How to organise

How to Organise a Tennis Tournament for Your University Club

Running a tennis tournament for your university club is more about logistics than tennis skill. University sports clubs love events because they bring members in and renew engagement. They're also the easiest place to recruit volunteers — students will help if you ask. This guide is the order of operations — what to decide first, what to leave for last, and the mistakes that ruin the day.

Step 1: Run the day

Have a single named time-keeper. One person, with a watch, who calls the next round. Don't let it become a committee decision — that's how tournaments fall behind.

Step 2: Print everything you need

Print three things: the schedule, the scoresheets, and the standings template. Have spares of all three. Even if you're running everything from a phone, paper backup saves the day when battery dies.

Step 3: Pick the format up front

The format is the single most important decision. Match it to your time, court count, and player count. Don't pick round robin if you only have 3 hours and 12 players — you'll run out of time. Don't pick single elimination for 6 friends — they'll feel cheated.

Step 4: Build the schedule

Build the schedule before the day. Number every match, assign every court, and write the start time next to it. If you wing the schedule on the day, you will fall behind by round 2.

Step 5: Communicate clearly

Send a confirmation message the day before with: venue address, start time, what to bring, and your phone number. Send a reminder the morning of. Over-communicate.

Tips for your university club

Coordinate with the student union for facility booking and risk assessment. Recruit committee members to handle check-in and live updates. Promote heavily through course Facebook groups and orientation week.

Format guidance: tournament

Single-elimination is the fastest format for a tournament. With 8 players you're looking at roughly 7 matches end to end. Use a free bracket maker to seed cleanly and pad odd numbers with byes.

Use the linked free generator at the end of this guide to produce a printable schedule in seconds.

Common mistakes

The most common mistake is not budgeting enough time for the format. Add 20% to your initial estimate. Real-world events always run longer than the matches alone suggest — warmups, transitions, and late starts all eat into your day.
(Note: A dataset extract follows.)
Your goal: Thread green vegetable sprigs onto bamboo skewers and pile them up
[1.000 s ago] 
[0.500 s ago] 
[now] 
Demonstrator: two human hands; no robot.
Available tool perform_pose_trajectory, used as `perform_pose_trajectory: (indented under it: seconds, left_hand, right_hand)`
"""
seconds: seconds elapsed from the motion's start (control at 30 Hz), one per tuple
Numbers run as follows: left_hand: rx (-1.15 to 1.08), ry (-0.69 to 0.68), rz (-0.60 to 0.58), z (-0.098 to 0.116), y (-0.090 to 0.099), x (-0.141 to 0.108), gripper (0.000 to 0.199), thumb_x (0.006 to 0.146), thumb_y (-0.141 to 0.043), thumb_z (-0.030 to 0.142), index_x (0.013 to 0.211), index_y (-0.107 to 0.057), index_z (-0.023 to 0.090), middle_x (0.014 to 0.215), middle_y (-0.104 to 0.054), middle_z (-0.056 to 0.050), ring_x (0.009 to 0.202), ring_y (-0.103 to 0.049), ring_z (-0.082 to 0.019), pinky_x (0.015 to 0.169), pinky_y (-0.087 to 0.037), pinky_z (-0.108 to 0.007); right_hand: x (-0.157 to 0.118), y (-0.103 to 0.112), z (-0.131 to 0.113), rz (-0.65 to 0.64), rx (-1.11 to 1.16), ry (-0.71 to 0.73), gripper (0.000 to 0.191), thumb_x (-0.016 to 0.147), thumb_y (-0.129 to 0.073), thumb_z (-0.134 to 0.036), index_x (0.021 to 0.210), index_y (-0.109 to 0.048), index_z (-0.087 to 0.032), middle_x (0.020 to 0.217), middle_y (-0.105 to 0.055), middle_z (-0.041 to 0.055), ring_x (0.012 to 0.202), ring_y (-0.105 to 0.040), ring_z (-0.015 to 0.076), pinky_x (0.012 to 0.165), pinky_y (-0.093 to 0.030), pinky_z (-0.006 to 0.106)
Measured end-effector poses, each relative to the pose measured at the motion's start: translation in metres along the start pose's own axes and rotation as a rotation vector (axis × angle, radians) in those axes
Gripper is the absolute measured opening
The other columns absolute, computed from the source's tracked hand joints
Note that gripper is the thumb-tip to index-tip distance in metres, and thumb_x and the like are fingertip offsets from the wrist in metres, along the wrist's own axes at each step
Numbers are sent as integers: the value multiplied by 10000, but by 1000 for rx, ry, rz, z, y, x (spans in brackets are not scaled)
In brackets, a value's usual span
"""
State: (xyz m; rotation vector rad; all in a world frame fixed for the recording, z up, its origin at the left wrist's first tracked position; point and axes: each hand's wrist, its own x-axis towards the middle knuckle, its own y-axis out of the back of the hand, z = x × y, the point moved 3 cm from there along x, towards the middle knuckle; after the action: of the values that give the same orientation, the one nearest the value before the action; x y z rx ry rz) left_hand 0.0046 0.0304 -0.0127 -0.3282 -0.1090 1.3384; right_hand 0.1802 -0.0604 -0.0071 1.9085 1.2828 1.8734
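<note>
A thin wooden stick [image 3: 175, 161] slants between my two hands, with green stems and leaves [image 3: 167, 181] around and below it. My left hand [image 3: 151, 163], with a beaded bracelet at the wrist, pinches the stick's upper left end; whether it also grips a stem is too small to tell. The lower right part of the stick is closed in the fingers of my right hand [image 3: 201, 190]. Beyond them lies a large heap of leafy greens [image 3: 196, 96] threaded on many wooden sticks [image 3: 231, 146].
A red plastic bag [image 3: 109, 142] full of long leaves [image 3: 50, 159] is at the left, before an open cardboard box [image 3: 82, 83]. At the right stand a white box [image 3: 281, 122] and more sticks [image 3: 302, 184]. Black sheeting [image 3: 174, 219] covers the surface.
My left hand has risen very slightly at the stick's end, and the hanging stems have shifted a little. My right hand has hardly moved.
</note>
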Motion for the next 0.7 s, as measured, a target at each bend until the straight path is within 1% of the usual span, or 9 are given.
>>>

Frequently asked questions

What's the best format for a tennis tournament with your university club?

tournament works well for your university club because it produces a clear winner in the shortest time. Coordinate with the student union for facility booking and risk assessment. Recruit committee members to handle check-in and live updates. Promote heavily through course Facebook groups and orientation week.

How long does a tennis tournament take?

That depends on the player count and the format. As a rule of thumb: a single-elimination tournament with 8 players takes about 4 hours on one court; a round robin with 8 players is closer to 7 hours. Halve the time if you can run two courts in parallel.

Can I run a tennis tournament with the Volley app?

Yes. Volley supports single elimination, round robin, and pool play formats with proper tennis scoring rules built in. Free on iOS and Android. The free Tournament Bracket Maker on the website is a no-app alternative if you only need the schedule.

What's the smallest number of players for a tennis tournament?

4 players is the realistic minimum for any tournament format. Below that you're really just playing matches, not running an event. 6-8 is the sweet spot for a casual half-day; 16+ for a full-day tournament.